- _ACTIVITY_:
Using the listing below, copy exactly the lines from the one containing "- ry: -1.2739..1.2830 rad" to the one containing "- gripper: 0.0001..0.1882", both lines included, and no others.

- _SUPPLIED INFORMATION_:

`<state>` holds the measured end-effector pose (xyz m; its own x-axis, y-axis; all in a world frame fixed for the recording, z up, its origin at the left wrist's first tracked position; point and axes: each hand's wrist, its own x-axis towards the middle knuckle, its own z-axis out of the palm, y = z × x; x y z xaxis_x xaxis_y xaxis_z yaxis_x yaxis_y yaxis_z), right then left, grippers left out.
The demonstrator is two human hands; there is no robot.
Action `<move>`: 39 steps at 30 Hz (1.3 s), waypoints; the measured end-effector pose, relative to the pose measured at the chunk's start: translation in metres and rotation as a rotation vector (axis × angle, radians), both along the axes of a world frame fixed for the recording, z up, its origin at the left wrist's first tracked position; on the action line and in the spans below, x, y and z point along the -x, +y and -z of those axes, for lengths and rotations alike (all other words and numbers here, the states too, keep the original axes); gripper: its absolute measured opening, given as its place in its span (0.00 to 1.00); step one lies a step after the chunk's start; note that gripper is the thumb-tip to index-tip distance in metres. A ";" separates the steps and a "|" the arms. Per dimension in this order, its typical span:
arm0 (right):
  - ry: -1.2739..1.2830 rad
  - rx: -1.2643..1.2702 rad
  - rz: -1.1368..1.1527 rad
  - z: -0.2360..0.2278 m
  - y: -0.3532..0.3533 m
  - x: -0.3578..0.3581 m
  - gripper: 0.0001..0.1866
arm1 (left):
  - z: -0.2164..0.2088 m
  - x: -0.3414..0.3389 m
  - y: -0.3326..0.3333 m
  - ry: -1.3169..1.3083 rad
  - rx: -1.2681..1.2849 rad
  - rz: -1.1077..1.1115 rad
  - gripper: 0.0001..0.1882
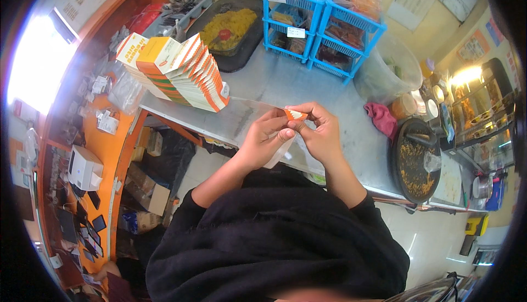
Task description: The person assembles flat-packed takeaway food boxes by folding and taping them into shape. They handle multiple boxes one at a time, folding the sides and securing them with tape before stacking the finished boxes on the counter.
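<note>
Both hands are closed at the front edge of the steel counter, gripping a small folded piece of orange-and-white card [296, 115]. My left hand [269, 137] pinches its left side, thumb pointing right. The fingers of my right hand [319, 129] close on the right end. Most of the piece is hidden by the fingers, so its full shape does not show. Something clear, like a plastic sheet [279, 158], shows below and behind the left hand. Left of the hands stands a stack of nested orange, white and green paper food boxes [178, 71].
Blue stacked baskets [315, 27] with bagged food stand at the back. A dark tray of yellow food [229, 30] is behind the boxes. To the right are a pink cloth [380, 119], a round black pan [416, 162] and a clear bin [388, 71].
</note>
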<state>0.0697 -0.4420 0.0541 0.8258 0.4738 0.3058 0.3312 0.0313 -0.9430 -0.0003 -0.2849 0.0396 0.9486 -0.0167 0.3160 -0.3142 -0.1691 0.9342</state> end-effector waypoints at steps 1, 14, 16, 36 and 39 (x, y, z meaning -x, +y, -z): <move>-0.013 0.015 0.017 0.001 0.000 0.001 0.12 | 0.001 0.000 -0.001 0.002 0.026 0.004 0.19; 0.006 -0.045 0.278 0.005 -0.011 -0.025 0.09 | -0.003 0.001 0.032 -0.016 0.228 -0.489 0.06; -0.284 0.196 0.447 0.008 -0.007 -0.022 0.11 | -0.001 0.003 0.027 -0.128 0.084 -0.504 0.06; -0.253 -0.011 0.062 0.009 0.030 0.023 0.03 | -0.001 0.011 0.009 -0.418 -0.012 -0.517 0.06; -0.056 -0.088 0.012 0.013 0.032 0.020 0.02 | -0.002 0.014 0.016 -0.505 -0.137 -0.510 0.04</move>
<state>0.0494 -0.4099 0.0408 0.8116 0.4336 0.3915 0.3842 0.1086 -0.9168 -0.0140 -0.2690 0.0414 0.5883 0.3177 0.7436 -0.5520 -0.5142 0.6564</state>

- _WRITTEN RESPONSE_:
  - ry: -1.2739..1.2830 rad
  - rx: -1.2643..1.2702 rad
  - rz: -1.1368..1.1527 rad
  - z: -0.2360..0.2278 m
  - y: -0.3532..0.3533 m
  - x: -0.3578..0.3581 m
  - gripper: 0.0001..0.1866
arm1 (left):
  - z: -0.2164..0.2088 m
  - x: -0.3414..0.3389 m
  - y: -0.3326..0.3333 m
  - ry: -1.3169..1.3083 rad
  - rx: -1.2681..1.2849 rad
  - rz: -1.1077..1.1115 rad
  - gripper: 0.0001..0.1882

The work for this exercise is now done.